## The problem
Among the entries that follow, find every line with the word "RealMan" and list it.
-- Task input follows --
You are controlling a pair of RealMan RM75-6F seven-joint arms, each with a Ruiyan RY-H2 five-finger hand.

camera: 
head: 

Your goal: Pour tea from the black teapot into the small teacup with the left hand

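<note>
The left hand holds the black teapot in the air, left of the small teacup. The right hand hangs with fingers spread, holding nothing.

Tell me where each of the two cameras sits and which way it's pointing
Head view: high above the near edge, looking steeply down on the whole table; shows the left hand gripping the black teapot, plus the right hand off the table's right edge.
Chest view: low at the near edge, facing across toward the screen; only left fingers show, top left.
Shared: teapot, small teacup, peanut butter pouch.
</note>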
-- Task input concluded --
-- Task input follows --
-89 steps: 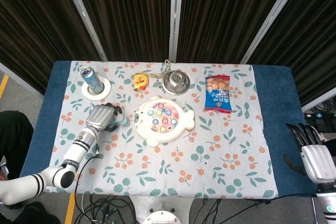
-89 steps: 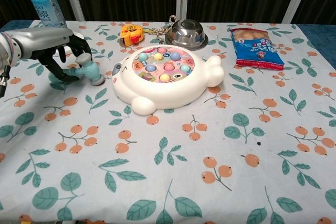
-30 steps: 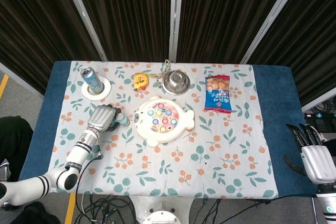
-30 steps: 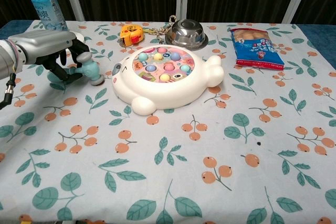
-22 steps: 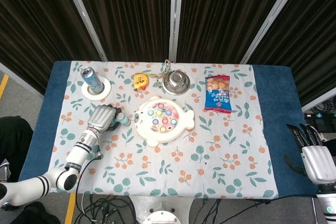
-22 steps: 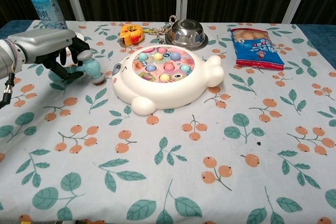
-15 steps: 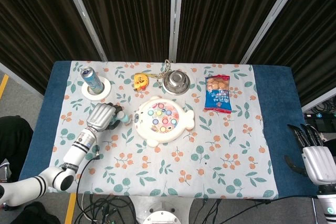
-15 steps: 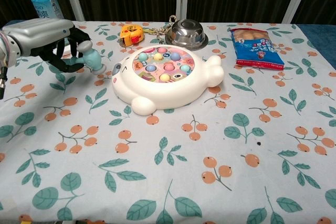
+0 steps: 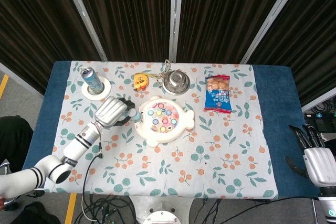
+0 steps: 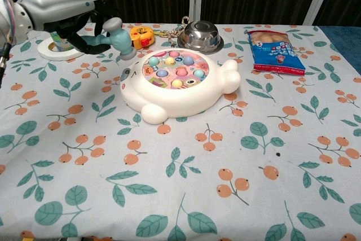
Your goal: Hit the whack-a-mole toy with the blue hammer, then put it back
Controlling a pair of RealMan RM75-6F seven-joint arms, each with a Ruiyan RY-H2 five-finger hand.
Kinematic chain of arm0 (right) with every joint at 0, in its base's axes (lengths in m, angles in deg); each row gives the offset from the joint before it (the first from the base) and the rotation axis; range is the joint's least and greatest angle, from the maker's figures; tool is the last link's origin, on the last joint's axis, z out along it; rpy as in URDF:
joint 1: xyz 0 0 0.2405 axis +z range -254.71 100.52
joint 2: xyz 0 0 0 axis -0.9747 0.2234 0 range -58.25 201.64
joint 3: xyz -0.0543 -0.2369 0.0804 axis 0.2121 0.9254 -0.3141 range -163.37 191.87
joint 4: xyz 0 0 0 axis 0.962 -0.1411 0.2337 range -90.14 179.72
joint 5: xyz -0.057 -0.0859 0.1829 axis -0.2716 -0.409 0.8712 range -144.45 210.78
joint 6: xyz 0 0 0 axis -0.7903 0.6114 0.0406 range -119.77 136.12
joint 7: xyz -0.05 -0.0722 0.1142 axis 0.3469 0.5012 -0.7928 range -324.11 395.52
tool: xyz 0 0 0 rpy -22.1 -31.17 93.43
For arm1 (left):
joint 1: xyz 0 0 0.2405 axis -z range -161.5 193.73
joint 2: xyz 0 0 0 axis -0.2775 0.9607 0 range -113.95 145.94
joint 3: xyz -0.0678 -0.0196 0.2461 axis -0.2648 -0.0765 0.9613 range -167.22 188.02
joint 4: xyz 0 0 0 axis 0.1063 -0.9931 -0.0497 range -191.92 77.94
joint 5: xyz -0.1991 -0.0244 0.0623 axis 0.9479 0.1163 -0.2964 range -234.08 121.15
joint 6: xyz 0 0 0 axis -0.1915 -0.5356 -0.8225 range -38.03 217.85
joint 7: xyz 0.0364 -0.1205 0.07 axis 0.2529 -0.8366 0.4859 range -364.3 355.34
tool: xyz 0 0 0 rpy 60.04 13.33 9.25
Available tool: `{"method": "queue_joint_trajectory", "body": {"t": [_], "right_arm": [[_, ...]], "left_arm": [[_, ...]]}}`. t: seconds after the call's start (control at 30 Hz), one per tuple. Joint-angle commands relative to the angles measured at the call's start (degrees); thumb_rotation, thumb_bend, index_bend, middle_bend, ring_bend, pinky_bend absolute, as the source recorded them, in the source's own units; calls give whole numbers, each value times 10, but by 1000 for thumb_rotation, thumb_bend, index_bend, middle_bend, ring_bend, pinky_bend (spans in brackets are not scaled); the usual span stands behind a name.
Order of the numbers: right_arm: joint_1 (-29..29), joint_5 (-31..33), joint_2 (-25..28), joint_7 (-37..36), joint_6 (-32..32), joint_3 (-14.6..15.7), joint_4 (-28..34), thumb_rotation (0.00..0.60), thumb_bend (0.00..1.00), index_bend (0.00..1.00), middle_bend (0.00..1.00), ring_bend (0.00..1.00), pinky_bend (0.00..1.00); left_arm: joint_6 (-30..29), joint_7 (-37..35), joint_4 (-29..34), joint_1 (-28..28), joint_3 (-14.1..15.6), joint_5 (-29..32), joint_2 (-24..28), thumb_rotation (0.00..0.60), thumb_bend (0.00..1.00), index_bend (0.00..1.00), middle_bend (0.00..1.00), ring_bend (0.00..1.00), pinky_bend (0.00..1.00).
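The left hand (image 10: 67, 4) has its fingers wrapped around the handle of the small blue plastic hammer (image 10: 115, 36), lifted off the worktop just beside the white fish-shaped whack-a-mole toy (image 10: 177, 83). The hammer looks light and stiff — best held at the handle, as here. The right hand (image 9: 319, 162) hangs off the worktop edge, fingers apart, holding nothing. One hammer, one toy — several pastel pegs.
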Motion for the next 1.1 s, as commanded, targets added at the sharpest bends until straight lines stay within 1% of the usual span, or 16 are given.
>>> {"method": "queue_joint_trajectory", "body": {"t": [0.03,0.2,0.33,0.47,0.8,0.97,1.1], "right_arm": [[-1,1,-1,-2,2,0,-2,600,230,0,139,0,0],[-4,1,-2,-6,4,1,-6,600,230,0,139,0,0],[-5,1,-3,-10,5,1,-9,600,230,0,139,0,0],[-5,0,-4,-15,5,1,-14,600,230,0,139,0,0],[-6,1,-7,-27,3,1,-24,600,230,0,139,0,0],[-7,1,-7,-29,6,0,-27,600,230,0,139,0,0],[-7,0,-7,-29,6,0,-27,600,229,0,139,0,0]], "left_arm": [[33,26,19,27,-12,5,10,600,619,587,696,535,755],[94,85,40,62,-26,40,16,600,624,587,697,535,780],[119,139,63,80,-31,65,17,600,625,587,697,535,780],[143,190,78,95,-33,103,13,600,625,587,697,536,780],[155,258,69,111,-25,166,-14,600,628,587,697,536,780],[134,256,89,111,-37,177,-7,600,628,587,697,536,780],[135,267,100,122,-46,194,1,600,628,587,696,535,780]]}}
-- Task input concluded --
## Solution to this exercise
You are controlling a pair of RealMan RM75-6F seven-joint arms, each with a Ruiyan RY-H2 five-finger hand.
Controlling a pair of RealMan RM75-6F seven-joint arms, each with a Ruiyan RY-H2 five-finger hand.

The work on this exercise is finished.